_WHAT YOU SHOULD DO_:
Everything from the line containing "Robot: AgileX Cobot" through the final line of the listing below should be given again, word for word, and nothing else.
=== INPUT DATA ===
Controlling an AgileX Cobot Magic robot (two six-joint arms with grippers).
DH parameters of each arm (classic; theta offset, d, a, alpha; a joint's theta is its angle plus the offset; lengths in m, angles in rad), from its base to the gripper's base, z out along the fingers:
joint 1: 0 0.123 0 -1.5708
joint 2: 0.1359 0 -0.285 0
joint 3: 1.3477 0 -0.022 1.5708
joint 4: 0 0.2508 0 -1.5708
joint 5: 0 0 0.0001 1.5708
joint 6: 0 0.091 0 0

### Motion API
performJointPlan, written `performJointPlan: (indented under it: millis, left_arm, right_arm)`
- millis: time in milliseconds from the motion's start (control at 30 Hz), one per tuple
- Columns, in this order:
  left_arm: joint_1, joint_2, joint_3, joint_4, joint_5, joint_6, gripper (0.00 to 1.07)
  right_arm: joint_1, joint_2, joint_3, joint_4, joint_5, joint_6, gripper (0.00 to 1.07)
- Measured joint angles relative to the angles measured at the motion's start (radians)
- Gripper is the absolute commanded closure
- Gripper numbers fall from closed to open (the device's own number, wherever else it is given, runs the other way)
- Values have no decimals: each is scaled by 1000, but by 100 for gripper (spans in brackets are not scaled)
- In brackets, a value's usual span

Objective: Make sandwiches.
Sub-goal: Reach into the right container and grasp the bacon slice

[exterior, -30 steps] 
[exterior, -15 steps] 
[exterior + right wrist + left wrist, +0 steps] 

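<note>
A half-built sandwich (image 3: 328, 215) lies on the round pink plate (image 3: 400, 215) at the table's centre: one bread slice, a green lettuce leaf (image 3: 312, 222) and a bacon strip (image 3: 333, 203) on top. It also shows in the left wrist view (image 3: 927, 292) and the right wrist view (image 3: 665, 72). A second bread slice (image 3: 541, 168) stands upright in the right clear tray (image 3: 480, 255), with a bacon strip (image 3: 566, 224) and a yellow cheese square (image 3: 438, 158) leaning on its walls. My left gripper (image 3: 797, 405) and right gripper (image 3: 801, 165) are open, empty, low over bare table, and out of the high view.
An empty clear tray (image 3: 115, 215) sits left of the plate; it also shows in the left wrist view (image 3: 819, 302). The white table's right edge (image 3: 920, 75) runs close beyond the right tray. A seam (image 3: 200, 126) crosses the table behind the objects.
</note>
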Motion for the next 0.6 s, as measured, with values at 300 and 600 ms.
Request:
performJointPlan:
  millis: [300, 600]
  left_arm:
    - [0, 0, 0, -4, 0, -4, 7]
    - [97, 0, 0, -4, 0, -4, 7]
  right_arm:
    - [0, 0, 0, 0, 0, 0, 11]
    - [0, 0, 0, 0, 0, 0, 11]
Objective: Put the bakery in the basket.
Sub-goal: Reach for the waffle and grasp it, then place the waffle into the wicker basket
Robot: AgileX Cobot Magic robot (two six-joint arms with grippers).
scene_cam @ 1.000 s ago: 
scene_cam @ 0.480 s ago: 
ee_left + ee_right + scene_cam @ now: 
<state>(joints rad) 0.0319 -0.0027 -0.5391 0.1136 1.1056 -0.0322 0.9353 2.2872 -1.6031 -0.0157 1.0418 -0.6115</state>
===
_SOLVED PROBLEM_:
Robot: AgileX Cobot Magic robot (two six-joint arms with grippers).
scene_cam @ 1.000 s ago: 
scene_cam @ 0.480 s ago: 
ee_left + ee_right + scene_cam @ now: 
<state>(joints rad) 0.0319 -0.0027 -0.5391 0.1136 1.1056 -0.0322 0.9353 2.2872 -1.6031 -0.0157 1.0418 -0.6115</state>

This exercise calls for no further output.